Brexit has become one of the world’s most talked- and written-about events in the past few years. Early hopes for an orderly withdrawal of the UK from the EU that takes into account the needs of business have evaporated in recent months and, at the time of writing at least, it looks as if a very disorderly withdrawal is the most likely outcome.
As the details of how Brexit might actually happen were first being considered in 2017, INREV and fifteen other real estate industry associations issued a statement of ‘Guiding Principles for Future EU-UK Relations: the real estate investment perspective’. In it, and again in December 2018, we urge policy makers on both sides to avoid new barriers and to maintain market access for real estate investment, while providing the maximum possible clarity and certainty about the next steps.
At the same time, we emphasised the critical contribution that real estate investment makes to both ensuring that pension funds and insurers can meet their obligations to pensioners and policy holders, while stimulating economic activity, growth and job creation in both the UK and Europe.

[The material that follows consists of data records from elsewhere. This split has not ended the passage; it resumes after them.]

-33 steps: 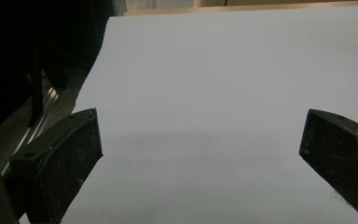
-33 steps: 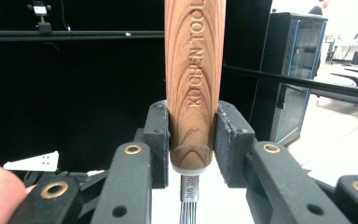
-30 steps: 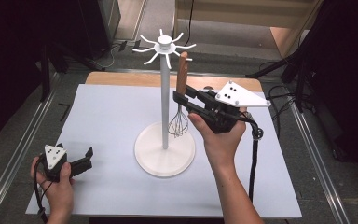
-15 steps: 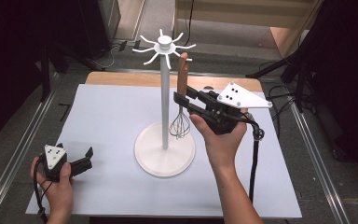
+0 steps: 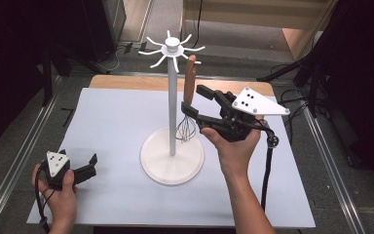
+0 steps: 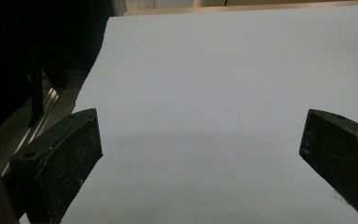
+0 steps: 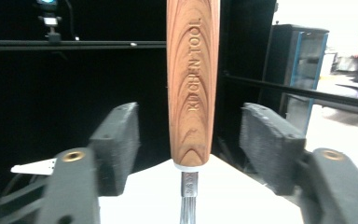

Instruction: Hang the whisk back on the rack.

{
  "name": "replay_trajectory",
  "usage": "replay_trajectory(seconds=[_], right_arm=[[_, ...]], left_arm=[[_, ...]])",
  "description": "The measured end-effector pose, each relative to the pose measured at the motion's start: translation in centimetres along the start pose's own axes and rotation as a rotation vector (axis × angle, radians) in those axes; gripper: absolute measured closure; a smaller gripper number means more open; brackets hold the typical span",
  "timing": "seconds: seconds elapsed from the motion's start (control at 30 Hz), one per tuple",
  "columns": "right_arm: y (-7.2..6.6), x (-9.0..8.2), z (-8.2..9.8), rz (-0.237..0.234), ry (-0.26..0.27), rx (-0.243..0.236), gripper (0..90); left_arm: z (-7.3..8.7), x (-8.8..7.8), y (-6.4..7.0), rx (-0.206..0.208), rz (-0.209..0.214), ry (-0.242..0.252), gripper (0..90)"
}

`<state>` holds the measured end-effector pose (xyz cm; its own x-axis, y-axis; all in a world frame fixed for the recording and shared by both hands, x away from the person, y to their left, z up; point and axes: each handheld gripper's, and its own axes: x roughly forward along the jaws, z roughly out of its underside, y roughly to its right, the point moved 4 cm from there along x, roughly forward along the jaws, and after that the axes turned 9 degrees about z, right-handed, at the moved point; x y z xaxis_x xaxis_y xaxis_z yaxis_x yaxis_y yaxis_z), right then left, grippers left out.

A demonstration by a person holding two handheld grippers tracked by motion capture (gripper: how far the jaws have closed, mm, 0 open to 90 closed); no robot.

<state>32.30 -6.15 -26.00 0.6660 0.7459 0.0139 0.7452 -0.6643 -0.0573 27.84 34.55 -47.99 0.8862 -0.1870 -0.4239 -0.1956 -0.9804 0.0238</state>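
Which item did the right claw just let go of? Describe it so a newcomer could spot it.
Find the tall white stand with hook arms at its top, at the middle of the grey table. A whisk hangs from one hook on the stand's right, between the right claw jaws, which have just been opening and stand clear of it. Its wooden handle stamped KITCHEN TOOL above wire loops sets it apart.

a white-topped table (image 5: 107, 117) fills the middle of the high view, with a wooden edge along its top. grey floor (image 5: 24, 126) with metal rails (image 5: 14, 161) flanks it. dark cabinets (image 5: 109, 19) stand upper left, cables (image 5: 292, 95) trail right.
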Motion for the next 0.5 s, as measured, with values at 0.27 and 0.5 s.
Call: replay_trajectory(seconds=[0.27,0.5], right_arm=[[0.3,-0.6,0.4,0.022,-0.006,-0.027,15.3],[1.1,-1.5,1.7,0.039,-0.007,-0.032,13.6]], left_arm=[[0.0,0.0,0.0,0.001,-0.001,-0.002,0.0],[0.0,0.0,0.0,0.003,-0.001,-0.002,0.0]])
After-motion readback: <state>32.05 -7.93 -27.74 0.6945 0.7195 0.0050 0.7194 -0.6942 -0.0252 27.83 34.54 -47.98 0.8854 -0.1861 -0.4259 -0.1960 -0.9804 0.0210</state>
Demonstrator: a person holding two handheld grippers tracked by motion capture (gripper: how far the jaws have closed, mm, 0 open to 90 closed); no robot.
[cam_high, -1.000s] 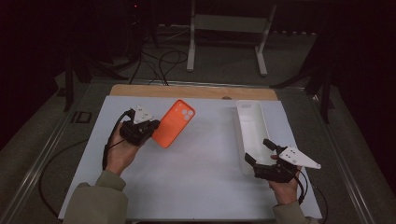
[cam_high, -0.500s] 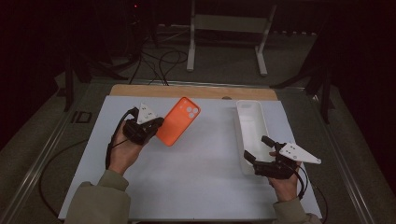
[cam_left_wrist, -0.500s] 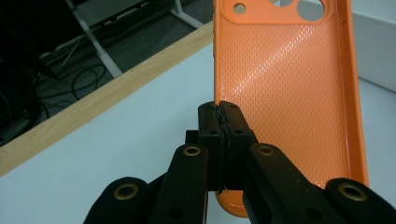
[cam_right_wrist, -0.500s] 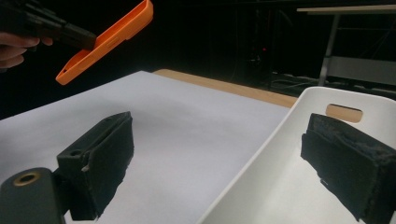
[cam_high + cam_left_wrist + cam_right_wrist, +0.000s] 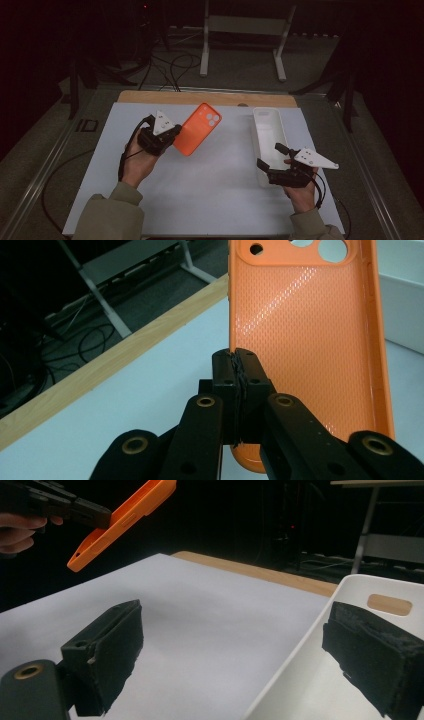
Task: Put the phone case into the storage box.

Sadly, our industry’s concerns, along with the concerns of most of the financial sector, seem to have been lost in the political posturing around Brexit. Early on, policy makers in both Brussels and London indicated that the financial sector, including commercial real estate investment, needs to take steps to ensure business continuity in case of a hard Brexit.
INREV has advised members not to hold any false hopes of avoiding the impact of Brexit. Fortunately, during the last two years most parts of the industry that will be affected by a hard Brexit have been taking the necessary steps to continue to market and manage real estate funds and other vehicles after 29 March.
For fund managers in the UK, this has often meant setting up parallel structures in a remaining-27 EU Member State with AIFM authorisations and transferring some UK-domiciled funds to them. This allows the funds to be managed and marketed in the EU with an AIFMD passport post-Brexit. In cases where UK managers already have existing EU-based AIFMs, this is possible simply by transferring UK-domiciled funds to their EU affiliates. UK-based managers that choose not to use EU AIFMs can market funds through private placement regime rules after Brexit, as can UK-domiciled placement agents.
We urge policy makers on both sides to avoid new barriers and to maintain market access for real estate investment, while providing the maximum possible clarity and certainty about the next steps
For managers based in one of the remaining EU-27 Member States that want to market or manage funds in the UK after Brexit, the steps required are much simpler. They can obtain authority from the UK FCA in a fairly straight-forward process while being given two years to ensure the funds become domiciled in the UK.
Of course, an untold number of other questions remain for many members of the real estate industry that vary depending on their specific structure, operations and
portfolios. While clarity early in the process would have been very welcome, hopefully regulators will allow for continuity of operations with no cliff-edges. With Brexit likely just weeks away, though, still nothing is certain.